Imbalance in MICOS Proteins in Rat Liver Mitochondria in an Induced Hyperthyroidism Model

Natalya Venediktova  1 Ilya Solomadin  1 Anna Nikiforova  1 Tatiana Bessonova  2   3
Affiliations

Imbalance in MICOS Proteins in Rat Liver Mitochondria in an Induced Hyperthyroidism Model

Natalya Venediktova et al. Cells. .

Abstract

This study investigated rearrangements in the cristae structure and the possible relationship between these changes and the MICOS levels in the liver mitochondria of rats with experimentally induced hyperthyroidism.
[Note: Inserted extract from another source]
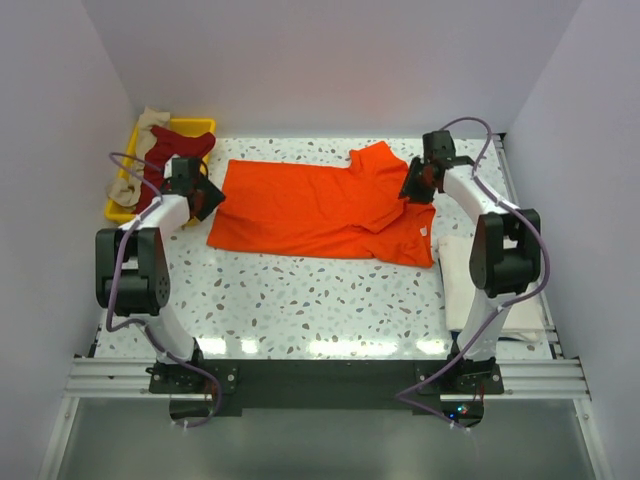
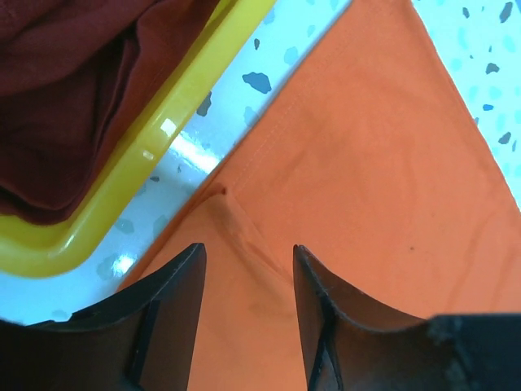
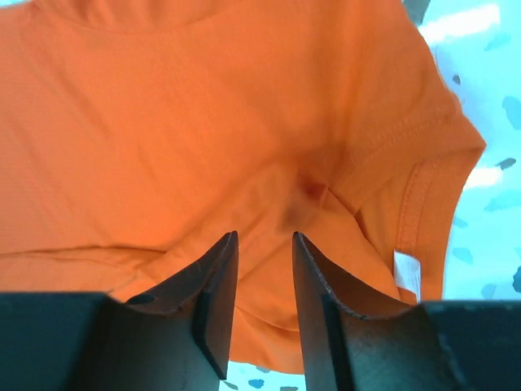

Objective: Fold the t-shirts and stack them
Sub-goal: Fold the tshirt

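1. Orange t-shirt [image 1: 320, 205]: spread flat mid-table [image 1: 330, 300], hem to the left, collar to the right. A small white tag [image 3: 407, 273] sits at the collar.
2. Left gripper [image 2: 248, 252]: low over the shirt's left hem corner, just beside the yellow tray [image 2: 146, 147]. Its fingers [image 2: 183, 277] stand wide apart over a small raised crease of cloth, clamping nothing.
3. Right gripper [image 3: 264, 240]: over the collar and shoulder area. Its fingers [image 3: 313, 269] are narrowly parted, with puckered cloth just beyond the tips, not pinched.
4. Tray contents: a dark red shirt [image 1: 175, 148] and a beige shirt [image 1: 150, 120], both draped over the rim.
5. Cream-white shirt [image 1: 460, 285]: lies at the table's right edge, beside the right arm.
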Controlling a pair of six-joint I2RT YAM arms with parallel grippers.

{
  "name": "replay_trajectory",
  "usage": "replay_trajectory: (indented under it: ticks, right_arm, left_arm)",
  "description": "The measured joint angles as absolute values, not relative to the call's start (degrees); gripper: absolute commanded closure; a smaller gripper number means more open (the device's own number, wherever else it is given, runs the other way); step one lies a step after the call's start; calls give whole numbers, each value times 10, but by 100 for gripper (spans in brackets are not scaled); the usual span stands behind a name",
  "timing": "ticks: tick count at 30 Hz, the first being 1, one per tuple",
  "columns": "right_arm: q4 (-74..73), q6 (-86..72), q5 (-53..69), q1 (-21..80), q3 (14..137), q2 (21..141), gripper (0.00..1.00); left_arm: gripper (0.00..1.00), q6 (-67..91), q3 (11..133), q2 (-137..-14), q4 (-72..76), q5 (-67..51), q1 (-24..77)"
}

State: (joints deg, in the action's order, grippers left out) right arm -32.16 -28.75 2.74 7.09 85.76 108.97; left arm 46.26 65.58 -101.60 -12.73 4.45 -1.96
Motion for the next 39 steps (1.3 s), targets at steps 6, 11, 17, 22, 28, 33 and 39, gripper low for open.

In hyperthyroid rats (HRs), the number, area, and perimeter of mitochondria were increased, and organelles of a worm-shaped, branched, highly elongated, or spherical shape appeared. A structural change in the mitochondria of HR liver was detected, consisting of a decrease in the number of cristae relative to the cross-section of the organelle. In some mitochondria, multilamellar bodies were detected. Hyperthyroidism caused an increase in the expression of genes and the level of proteins of the MIC60 subcomplex, with an unchanged level of the MIC10 subcomplex. Moreover, the levels of Sam50 and OPA1 in HRs were reduced. A functional assessment of HR mitochondria revealed changes in oxygen consumption, a decrease in membrane potential, and disruption of Ca2+ homeostasis. These data indicate that excess thyroid hormones cause partial changes in liver mitochondrial structure and an imbalance in the levels of Mic60 and Mic10 subcomplex proteins. The decreased levels of Sam50 and OPA1 proteins suggest their potential as targets for correcting mitochondrial dysfunction in metabolic disorders.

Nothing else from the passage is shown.